For the reign of Edward II chronicles offer numerous insights. Take the incident of John of Powderham, who claimed in 1318 to be the rightful king of England. This apparently minor incident offers a vivid glimpse of court politics. While the king joked and suggested making Powderham court jester, the queen and barons saw him as a serious threat during a period of tense political negotiations with Lancaster and successfully demanded his execution. The only clear record reference to this event is an order to deliver John of Exeter from the gaol in Northampton, where he was imprisoned for saying he was the king’s brother. Otherwise, we are entirely dependent on chronicles.
Far more important in the political narrative, and somewhat unexpected, is the chronicles’ value for Edward’s deposition. There is plenty of information in official records that it happened, but not for how it happened. Since there was no court of record that had the authority to depose a king, there were no procedures, no recording clerks, no formal rolls. The chronicles both provide a probable chronology and offer vivid pictures of the meetings, including one at which Thomas Wake waved his arms like a conductor to bring in the acclamation of the people at the appropriate time. With their comments on character chronicles also play a part in the discussion of why the deposition took place. It may be partly explained by the events in the reign steadily ratcheting up tensions and hatred, but these alone are not sufficient explanation, as the formal accusations against Edward show.

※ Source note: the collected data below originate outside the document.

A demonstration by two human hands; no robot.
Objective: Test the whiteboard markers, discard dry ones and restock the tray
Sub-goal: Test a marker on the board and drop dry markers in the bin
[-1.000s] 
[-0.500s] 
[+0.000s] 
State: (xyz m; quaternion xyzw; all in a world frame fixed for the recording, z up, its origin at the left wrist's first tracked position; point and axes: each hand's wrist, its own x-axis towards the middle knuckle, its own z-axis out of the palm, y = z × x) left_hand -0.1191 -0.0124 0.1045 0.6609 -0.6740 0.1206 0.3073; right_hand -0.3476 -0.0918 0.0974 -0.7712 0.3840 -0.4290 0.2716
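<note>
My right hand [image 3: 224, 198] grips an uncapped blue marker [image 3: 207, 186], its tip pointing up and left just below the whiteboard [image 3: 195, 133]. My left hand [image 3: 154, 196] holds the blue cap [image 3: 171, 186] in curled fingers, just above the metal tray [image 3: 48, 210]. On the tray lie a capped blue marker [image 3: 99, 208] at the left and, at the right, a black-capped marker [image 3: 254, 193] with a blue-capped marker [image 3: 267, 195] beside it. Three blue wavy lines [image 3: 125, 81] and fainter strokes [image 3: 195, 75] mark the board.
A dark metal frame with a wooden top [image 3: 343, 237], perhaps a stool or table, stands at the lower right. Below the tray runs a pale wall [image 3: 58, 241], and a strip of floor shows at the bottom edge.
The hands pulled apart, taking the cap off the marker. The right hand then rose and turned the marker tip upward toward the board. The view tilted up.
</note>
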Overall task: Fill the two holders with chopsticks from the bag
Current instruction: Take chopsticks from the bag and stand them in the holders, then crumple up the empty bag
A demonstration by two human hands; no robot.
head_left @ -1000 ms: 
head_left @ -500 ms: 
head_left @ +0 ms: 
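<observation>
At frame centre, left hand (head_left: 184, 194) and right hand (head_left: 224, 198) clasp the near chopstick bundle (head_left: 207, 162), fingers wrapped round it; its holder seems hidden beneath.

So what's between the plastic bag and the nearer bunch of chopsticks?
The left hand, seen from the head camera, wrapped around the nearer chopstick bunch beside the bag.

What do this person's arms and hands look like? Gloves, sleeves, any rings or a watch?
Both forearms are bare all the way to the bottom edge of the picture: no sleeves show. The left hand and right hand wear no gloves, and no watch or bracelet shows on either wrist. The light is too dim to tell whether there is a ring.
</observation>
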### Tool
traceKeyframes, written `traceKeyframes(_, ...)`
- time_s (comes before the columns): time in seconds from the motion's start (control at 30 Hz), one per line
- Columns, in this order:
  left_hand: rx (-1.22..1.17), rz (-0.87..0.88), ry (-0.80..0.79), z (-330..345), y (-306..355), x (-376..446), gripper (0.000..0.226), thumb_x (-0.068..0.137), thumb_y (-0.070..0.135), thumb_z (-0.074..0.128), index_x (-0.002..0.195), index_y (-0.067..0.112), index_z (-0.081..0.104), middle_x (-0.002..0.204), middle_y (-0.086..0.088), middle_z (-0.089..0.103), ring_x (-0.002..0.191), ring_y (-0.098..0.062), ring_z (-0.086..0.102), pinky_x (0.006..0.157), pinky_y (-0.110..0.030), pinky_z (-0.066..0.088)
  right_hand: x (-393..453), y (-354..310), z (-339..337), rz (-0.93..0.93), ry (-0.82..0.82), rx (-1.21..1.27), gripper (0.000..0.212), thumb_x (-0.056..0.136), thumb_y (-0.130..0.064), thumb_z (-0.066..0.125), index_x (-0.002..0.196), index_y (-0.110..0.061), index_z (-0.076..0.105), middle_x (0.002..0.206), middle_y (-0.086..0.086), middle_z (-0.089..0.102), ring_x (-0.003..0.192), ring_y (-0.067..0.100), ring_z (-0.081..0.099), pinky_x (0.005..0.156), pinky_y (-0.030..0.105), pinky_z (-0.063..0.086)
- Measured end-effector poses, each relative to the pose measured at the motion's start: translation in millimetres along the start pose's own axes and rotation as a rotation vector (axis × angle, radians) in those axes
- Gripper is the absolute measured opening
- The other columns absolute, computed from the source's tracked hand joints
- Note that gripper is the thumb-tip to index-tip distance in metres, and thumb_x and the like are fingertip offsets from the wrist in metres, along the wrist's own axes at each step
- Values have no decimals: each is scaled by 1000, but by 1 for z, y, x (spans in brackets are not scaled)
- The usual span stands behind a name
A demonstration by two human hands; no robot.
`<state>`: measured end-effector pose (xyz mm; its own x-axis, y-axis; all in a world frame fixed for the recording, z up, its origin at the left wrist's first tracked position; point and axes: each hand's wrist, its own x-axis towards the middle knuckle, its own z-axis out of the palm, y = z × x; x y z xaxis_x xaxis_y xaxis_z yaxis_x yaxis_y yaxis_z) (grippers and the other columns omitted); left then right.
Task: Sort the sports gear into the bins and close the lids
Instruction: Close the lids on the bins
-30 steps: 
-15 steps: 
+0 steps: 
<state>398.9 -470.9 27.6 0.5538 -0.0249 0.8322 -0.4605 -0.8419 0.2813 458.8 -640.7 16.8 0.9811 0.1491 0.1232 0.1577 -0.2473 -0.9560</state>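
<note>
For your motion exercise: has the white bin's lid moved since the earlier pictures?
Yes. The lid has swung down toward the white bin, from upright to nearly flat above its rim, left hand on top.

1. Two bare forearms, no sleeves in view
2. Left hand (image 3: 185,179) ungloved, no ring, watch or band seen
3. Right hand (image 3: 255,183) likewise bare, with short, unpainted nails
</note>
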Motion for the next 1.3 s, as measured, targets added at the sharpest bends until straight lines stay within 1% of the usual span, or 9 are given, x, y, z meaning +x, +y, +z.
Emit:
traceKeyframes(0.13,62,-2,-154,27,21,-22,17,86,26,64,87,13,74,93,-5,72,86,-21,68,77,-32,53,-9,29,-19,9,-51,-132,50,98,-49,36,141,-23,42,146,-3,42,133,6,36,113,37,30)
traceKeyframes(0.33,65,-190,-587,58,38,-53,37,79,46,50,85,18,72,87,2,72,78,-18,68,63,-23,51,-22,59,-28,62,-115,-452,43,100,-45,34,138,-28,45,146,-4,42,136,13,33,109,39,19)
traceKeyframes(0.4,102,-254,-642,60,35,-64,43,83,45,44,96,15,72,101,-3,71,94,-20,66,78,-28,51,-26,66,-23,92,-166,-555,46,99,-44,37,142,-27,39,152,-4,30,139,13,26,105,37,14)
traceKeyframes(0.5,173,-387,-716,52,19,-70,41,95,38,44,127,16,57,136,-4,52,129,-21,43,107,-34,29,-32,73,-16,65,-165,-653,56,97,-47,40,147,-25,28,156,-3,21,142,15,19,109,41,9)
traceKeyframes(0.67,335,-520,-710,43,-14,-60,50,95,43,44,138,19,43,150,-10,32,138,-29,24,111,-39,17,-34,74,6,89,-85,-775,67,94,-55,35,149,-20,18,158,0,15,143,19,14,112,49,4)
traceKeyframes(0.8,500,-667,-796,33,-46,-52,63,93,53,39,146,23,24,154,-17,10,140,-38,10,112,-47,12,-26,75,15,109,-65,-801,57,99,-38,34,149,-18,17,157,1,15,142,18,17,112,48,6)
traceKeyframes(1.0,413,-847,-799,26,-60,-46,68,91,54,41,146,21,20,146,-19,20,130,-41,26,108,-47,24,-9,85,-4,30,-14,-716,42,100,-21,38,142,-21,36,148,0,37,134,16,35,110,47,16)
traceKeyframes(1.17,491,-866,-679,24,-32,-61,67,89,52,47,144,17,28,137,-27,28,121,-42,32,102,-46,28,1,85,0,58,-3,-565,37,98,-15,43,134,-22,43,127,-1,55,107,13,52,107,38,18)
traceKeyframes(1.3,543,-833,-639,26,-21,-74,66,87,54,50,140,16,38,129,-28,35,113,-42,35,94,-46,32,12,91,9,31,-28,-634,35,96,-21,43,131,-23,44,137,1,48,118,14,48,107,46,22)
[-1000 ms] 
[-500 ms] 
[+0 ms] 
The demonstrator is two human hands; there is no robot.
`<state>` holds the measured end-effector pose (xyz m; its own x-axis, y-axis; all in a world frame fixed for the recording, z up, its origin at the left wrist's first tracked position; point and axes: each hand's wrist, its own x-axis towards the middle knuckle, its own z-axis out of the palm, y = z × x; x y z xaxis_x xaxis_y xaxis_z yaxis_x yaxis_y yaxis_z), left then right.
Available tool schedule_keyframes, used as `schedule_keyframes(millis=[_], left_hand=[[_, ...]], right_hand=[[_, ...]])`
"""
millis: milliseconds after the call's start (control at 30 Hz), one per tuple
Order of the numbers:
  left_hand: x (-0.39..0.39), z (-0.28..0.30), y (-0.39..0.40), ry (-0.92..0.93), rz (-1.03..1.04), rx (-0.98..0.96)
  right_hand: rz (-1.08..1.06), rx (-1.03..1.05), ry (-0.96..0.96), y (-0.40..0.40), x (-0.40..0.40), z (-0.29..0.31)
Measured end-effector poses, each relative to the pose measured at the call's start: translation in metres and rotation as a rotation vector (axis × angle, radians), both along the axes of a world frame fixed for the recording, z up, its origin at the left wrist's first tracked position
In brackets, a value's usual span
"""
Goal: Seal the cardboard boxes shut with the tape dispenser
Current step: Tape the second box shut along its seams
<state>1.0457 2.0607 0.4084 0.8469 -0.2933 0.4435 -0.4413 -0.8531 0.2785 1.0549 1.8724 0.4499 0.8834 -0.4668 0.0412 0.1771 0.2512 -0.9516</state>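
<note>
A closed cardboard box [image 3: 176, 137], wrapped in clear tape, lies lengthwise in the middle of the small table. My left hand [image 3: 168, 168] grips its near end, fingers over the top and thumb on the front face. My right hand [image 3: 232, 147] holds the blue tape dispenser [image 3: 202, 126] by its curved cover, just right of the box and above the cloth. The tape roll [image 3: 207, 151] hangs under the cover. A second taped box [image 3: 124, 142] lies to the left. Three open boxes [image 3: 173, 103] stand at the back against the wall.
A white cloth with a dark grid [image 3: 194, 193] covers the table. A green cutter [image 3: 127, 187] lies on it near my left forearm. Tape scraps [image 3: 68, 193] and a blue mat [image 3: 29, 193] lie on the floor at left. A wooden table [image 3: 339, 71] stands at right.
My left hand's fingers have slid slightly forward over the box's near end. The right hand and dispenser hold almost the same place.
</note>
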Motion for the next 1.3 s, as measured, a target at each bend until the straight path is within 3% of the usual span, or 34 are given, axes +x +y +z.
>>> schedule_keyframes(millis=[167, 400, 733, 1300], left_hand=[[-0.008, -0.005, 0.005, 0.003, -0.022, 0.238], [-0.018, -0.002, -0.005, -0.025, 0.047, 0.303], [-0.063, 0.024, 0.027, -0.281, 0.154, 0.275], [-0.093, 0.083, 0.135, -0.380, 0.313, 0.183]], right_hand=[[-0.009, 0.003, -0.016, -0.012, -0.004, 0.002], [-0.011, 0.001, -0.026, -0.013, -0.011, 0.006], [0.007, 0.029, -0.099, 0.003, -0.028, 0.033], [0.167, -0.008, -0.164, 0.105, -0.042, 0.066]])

To justify the deposition, his opponents attacked not only his failed policies but also his personal failings. Records show how contentious the charges of failed policies were. For instance, the claim that Edward II lost Scotland ‘which his father had left him in peace’ was utterly false. Edward I was still campaigning when he died in 1307. Again, the claim that Edward oppressed his baronage refers to the executions after the battle at Boroughbridge in 1322, but execution was a justifiable punishment of traitors (although mercy might have been more becoming in a king). Edward’s failures were thus not as clear-cut as the accusations allege, and it is possible to find areas of success, ignored by the accusations. By 1326 the treasury had been refilled, Edward had overcome internal dissension, the Scottish border was stable under truce, and the Gascon crisis (which can be seen as just another skirmish in a long-running problem) had a sensible solution in making the prince of Wales duke of Aquitaine. Why then, in the face of Isabella’s coup, could Edward not rally support? His personal failings were clearly as important as his actions. The list of failings in the accusations included incompetence, over reliance on others, greed and cruelty, but were they as contentious as the accusations over policy? For an assessment of character, chronicles again come into their own.